Task requirements -> Each line below that includes the word "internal" is to be reported.

══════════════════════════════

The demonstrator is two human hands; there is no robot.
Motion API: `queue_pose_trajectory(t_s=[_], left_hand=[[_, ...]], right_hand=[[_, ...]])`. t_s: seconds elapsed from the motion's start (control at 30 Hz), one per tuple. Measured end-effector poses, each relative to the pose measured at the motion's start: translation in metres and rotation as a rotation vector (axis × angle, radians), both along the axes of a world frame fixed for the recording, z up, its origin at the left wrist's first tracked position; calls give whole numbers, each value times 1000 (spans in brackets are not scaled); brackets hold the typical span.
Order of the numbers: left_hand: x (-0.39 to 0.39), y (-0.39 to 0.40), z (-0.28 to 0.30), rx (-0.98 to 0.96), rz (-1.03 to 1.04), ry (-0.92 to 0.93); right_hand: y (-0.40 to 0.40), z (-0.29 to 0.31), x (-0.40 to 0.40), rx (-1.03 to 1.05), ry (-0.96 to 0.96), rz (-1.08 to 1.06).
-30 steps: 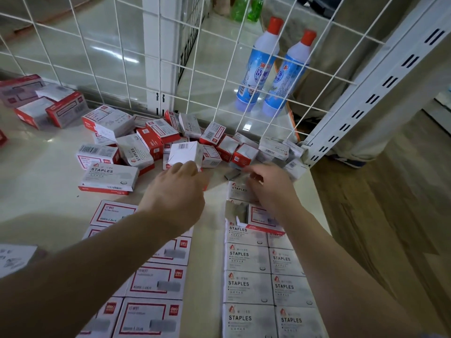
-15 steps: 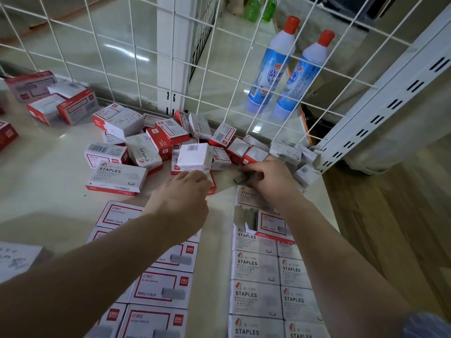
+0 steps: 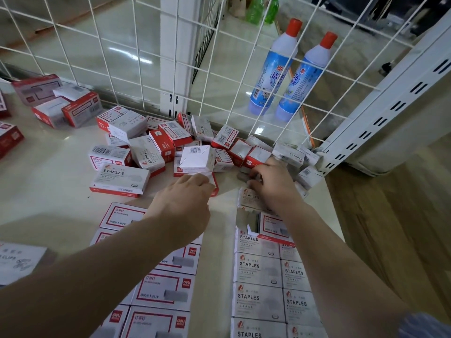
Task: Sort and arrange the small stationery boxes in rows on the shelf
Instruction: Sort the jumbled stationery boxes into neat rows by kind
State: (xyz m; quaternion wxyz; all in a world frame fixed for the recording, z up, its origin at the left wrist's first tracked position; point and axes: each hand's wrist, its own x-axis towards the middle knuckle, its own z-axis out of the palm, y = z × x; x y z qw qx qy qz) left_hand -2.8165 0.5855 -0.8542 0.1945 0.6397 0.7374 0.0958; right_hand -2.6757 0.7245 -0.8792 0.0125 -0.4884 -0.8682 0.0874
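Small staple boxes lie in a loose pile (image 3: 156,145) at the back of the shelf (image 3: 48,191). Red-framed boxes (image 3: 161,289) form rows at the near left, and grey STAPLES boxes (image 3: 256,267) form two rows at the near right. My left hand (image 3: 185,203) is curled at the lower edge of a tilted white barcode box (image 3: 195,159) and grips it from below. My right hand (image 3: 271,184) pinches a dark grey staple strip (image 3: 244,175) lying loose in front of the pile. A torn-open box (image 3: 247,219) sits at the head of the right rows.
A white wire grid (image 3: 219,81) closes the back of the shelf, with two blue bottles (image 3: 273,69) behind it. Larger red boxes (image 3: 73,108) stand at the back left. A white slotted upright (image 3: 390,106) marks the right corner, beyond which the shelf drops to wooden floor (image 3: 390,228).
My right hand has reached a little further forward onto the grey staple strip. My left hand stays at the white barcode box.
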Motion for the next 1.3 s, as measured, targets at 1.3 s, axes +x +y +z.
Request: queue_pose_trajectory(t_s=[1.3], left_hand=[[6, -5, 3, 4, -11, 39]], right_hand=[[-11, 7, 18, 154, 128, 49]])
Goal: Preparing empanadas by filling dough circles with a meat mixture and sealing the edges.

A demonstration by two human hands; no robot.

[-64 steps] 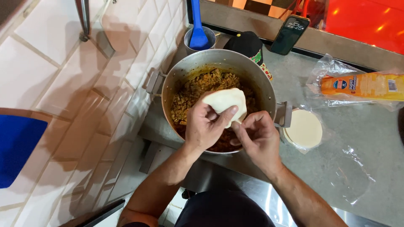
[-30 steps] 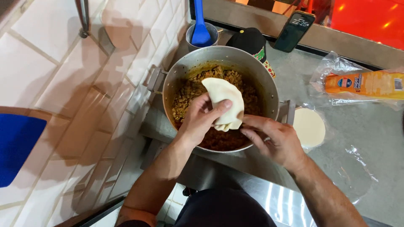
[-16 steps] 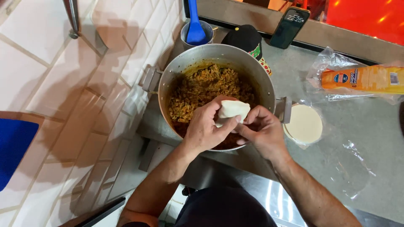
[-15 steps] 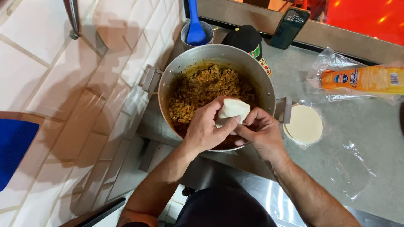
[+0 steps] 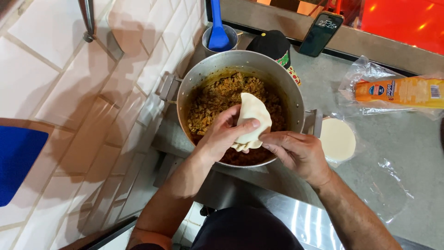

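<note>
We've got the folded dough disc [image 5: 253,121] pinched in our left hand [image 5: 221,139], thumb clamped across it, right over the big metal pot [image 5: 240,65] of browned meat filling [image 5: 217,99]. Our right hand [image 5: 296,153] touches its lower crimped edge, fingers curled in. A stack of round dough discs [image 5: 337,139] sits just beside the pot.

Views: one, head-worn. Position: above the person's chest, looking steeply down along both forearms. Facing: toward the metal counter [image 5: 402,153], with the tiled wall [image 5: 60,92] at frame left. Range: close; the left hand [image 5: 222,136], right hand [image 5: 296,153] and pot [image 5: 240,60] fill the middle. Far edge: counter's back ledge, probably cropped. Shared coverage: not applicable, single view.
</note>
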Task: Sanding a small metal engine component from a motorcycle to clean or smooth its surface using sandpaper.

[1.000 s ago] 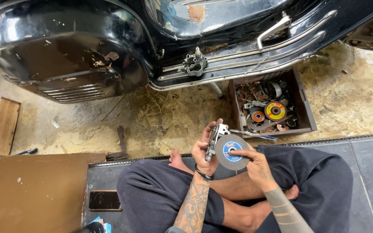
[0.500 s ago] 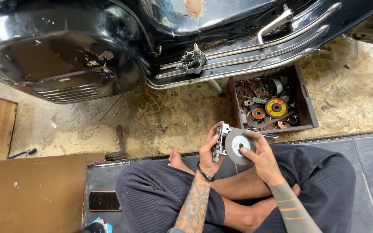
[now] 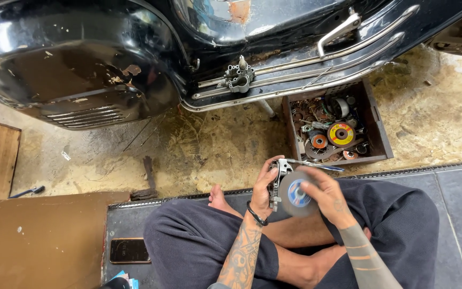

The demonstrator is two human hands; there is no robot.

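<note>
The person sits cross-legged on the floor. The left hand (image 3: 266,184) wraps around a small metal tool (image 3: 279,176), perhaps a grinder head, above the lap. The right hand (image 3: 324,195) presses curled fingers on the grey disc (image 3: 295,197) mounted against it. Just beyond, a wooden box (image 3: 378,134) holds assorted worn discs (image 3: 341,133).

— Posture?
— I sit cross-legged, both forearms reaching forward over my lap, bare foot showing near my left knee.
— Left hand (image 3: 263,187)?
— Raised, fingers curled shut round what it holds, thumb side toward the right; dark band at the wrist.
— Right hand (image 3: 324,195)?
— Just right of the left, palm down, fingers spread and bent, fingertips pressing leftward.
</note>
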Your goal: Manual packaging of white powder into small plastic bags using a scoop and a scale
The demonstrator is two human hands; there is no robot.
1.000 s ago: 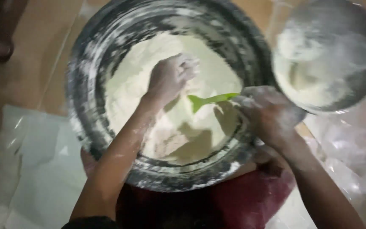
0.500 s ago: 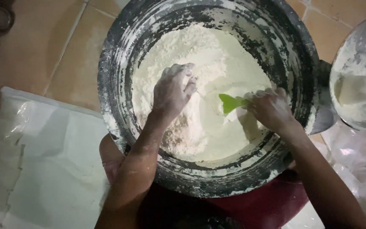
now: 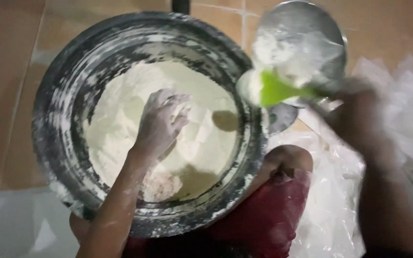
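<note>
- Down in the big metal basin (image 3: 68, 95), our left hand (image 3: 161, 122) stays on the heap of flour (image 3: 120, 119), floured fingers (image 3: 180, 107) loosely curled into the powder, gripping nothing firm that we can see.
- Over at the basin's right rim, our right hand (image 3: 354, 114) has come out of the flour, where it was half a second ago, and now sits blurred beside the small metal bowl (image 3: 307, 38).
- That hand carries the green spatula (image 3: 276, 90), fingers closed around its handle, though the blur hides the exact grip.
- Flour clings to the spatula blade, which hangs right at the lip of the small bowl, above the gap between the two vessels.
- We judge that scraping has shifted from the basin to the small bowl, which holds a clump of flour on its wall.
- Crumpled clear plastic (image 3: 340, 200) lies on the tiled floor (image 3: 5, 71) to the right, and a red cloth (image 3: 268, 210) shows below the basin.
</note>
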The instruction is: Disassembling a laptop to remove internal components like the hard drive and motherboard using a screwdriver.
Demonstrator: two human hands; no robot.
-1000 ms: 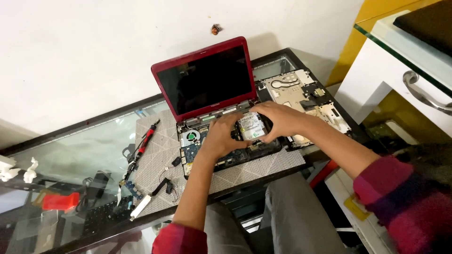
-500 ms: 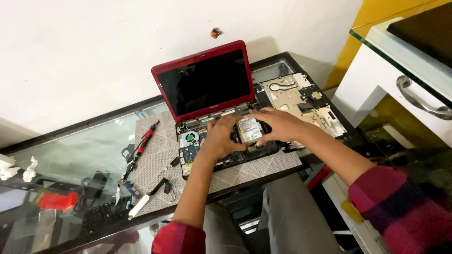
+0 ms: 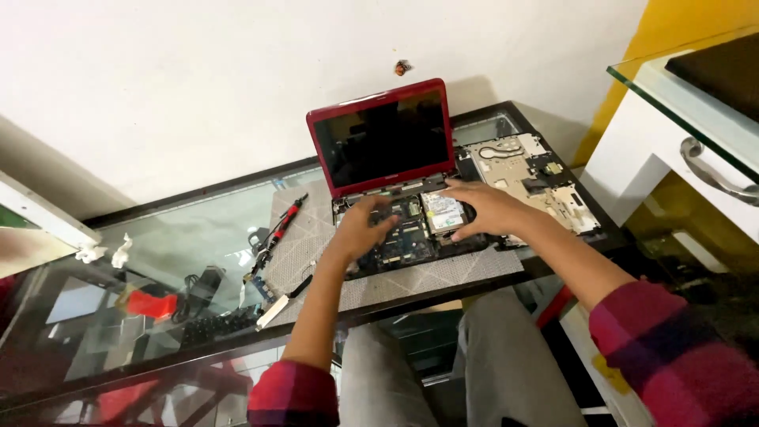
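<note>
- Spreading under both hands is a glass tabletop (image 3: 198, 237) with a dark frame, set against a plain white wall; a grey gridded mat (image 3: 443, 273) covers the stretch beneath them.
- To the far right of the right hand stands a white cabinet (image 3: 632, 166) with a glass top and a metal handle, against a yellow wall.
- The left hand (image 3: 365, 225) lies with fingers curled loosely on the exposed circuit board of the opened red laptop (image 3: 379, 142), gripping nothing that can be seen.
- The right hand (image 3: 482, 207) rests flat, fingers spread, on the edge of the silver hard drive (image 3: 443, 212), which sits in the laptop base just between the two hands.
- Just beyond the right hand lies the removed laptop cover panel (image 3: 526, 170), inside face up.
- Well to the left of the left hand lie a red-handled screwdriver (image 3: 285, 217), a white flat tool (image 3: 273, 310) and small dark parts.
- Farther left sit a red object (image 3: 150, 304) and crumpled white scraps (image 3: 118, 253).
</note>
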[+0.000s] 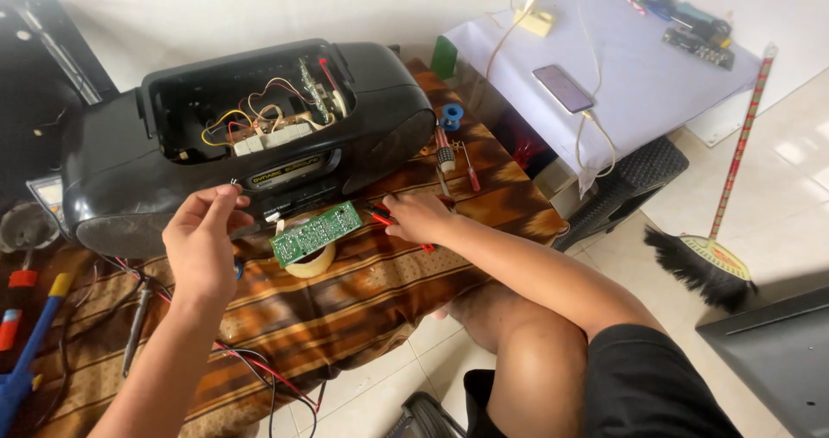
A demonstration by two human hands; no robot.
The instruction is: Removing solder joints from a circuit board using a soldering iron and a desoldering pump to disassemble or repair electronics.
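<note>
The green circuit board (315, 233) lay on a tape roll (313, 261) between the hands, the left hand (203, 244) pinching a tiny part, the right hand (420, 217) closed on a red-handled tool (380, 219).

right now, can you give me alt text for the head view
A person's left hand pinches a tiny part above a green circuit board, and the right hand rests on red-handled pliers. Behind sits an opened black radio on a brown striped cloth.
</note>
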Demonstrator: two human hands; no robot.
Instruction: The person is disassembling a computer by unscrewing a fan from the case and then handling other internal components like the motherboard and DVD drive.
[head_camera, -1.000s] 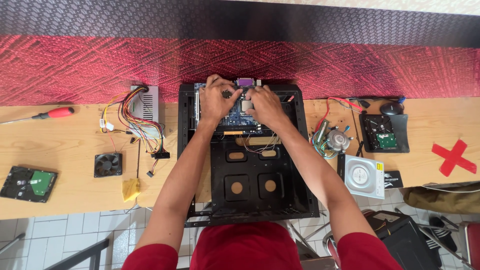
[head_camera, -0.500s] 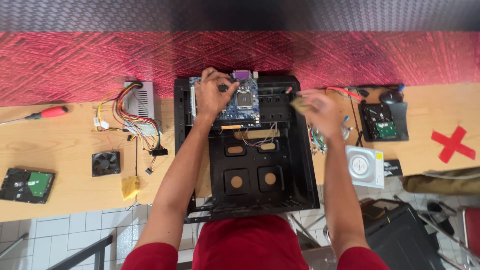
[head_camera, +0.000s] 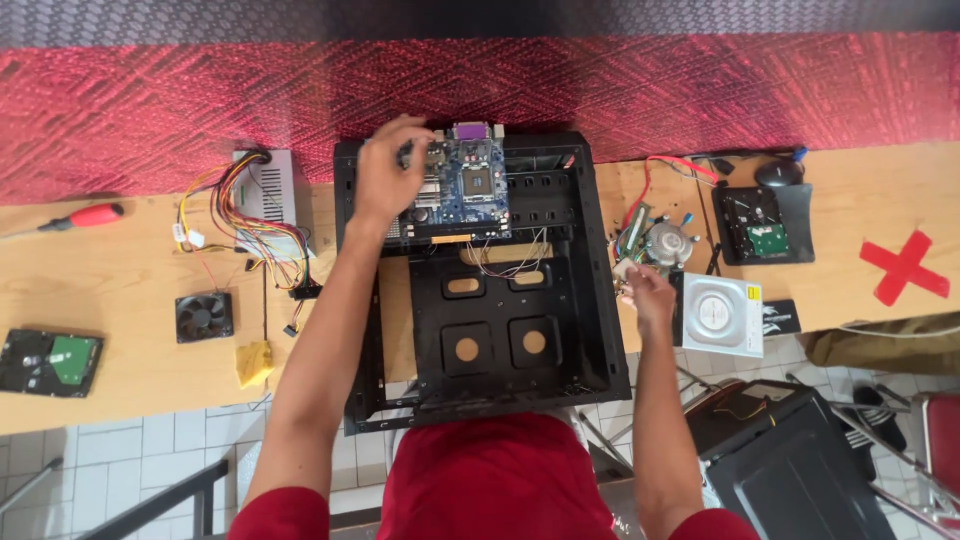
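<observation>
Head view: motherboard (head_camera: 465, 185) seated at the far end of your open case (head_camera: 590, 300), nothing else fitted.
Your left hand (head_camera: 390, 175) hovers loosely curled over its left edge; right hand (head_camera: 648, 295), fingers half-open, reaches the parts right of the case.

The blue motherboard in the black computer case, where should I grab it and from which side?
Grip the blue motherboard by its bare long edges, coming straight down from above: it lies flat in the open-topped black computer case, walled on all sides. The left hand is already over its left edge; the right hand is outside the case. Avoid the central socket.
</observation>
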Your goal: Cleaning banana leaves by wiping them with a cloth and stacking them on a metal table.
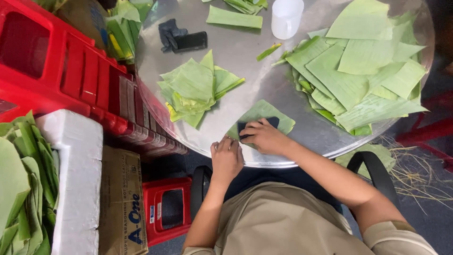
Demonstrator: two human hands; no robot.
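A person sits at a round metal surface (245,52) and works on a single green leaf piece (264,113) lying flat near the surface's near edge. The right hand (264,137) rests on this leaf piece, its fingers curled shut around a small dark cloth (257,125) pressed against the leaf. The left hand (226,156) lies just beside the leaf piece on its near-left side, at the rim of the surface, with its fingers (225,144) stretched out flat, holding nothing, their tips touching the leaf's edge. Just beyond the leaf piece and a little to its left sits a small stack of folded leaf pieces (196,89). To the right of the leaf piece, a big loose heap of larger leaf sheets (358,71) spreads to the surface's far-right rim. Well beyond the leaf piece stands a translucent white plastic cup (286,18), and farther left of that lie a dark phone (190,41) and a dark crumpled cloth (169,32) touching it. Left of the leaf piece, off the surface, stand red plastic crates (61,71), a white foam box (78,179) filled with more leaves (23,174), and a brown cardboard carton (120,198).
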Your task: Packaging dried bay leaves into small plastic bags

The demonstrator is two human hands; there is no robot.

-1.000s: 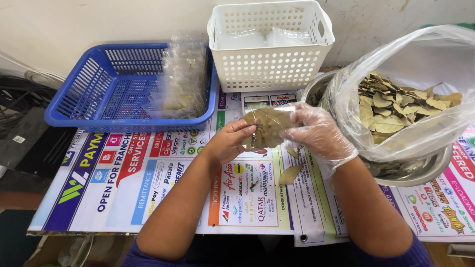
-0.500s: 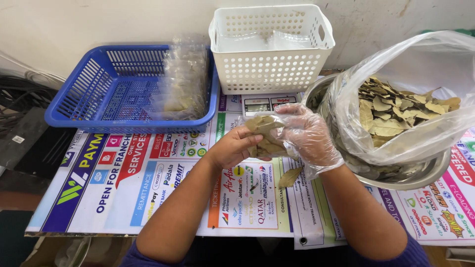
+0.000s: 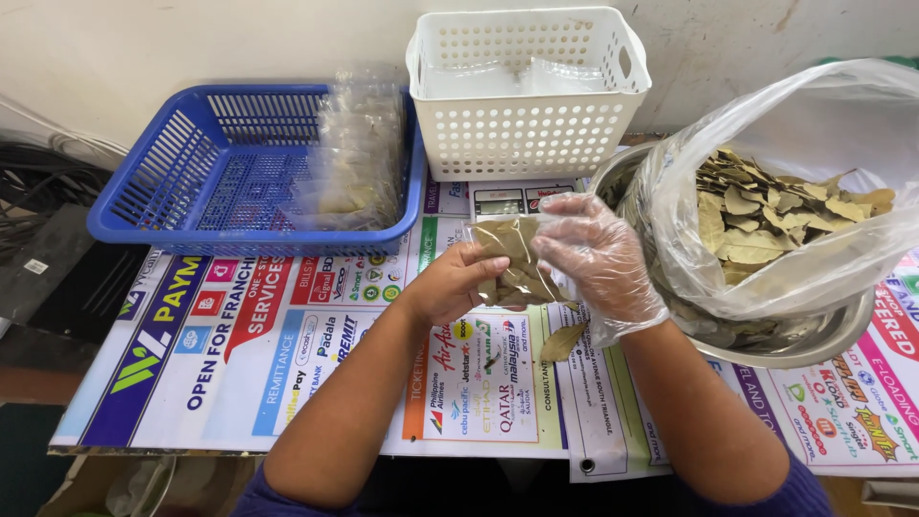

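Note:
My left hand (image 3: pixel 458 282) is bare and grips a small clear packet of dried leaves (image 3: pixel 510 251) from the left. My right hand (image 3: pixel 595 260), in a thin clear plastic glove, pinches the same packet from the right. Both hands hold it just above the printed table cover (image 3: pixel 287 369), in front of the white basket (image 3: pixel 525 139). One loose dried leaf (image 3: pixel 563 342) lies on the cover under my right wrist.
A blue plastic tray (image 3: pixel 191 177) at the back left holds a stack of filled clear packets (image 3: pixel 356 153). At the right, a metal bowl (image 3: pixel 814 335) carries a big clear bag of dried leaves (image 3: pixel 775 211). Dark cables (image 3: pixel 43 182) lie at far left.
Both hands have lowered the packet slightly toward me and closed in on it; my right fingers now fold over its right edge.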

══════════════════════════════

Result of the task ->
The instruction is: Disassembling a laptop to remove internal components like the hard drive and motherboard using a screwdriver.
Instruction: The person is disassembling a computer by unscrewing a fan from the case and then handling other internal components like the motherboard and DVD drive.

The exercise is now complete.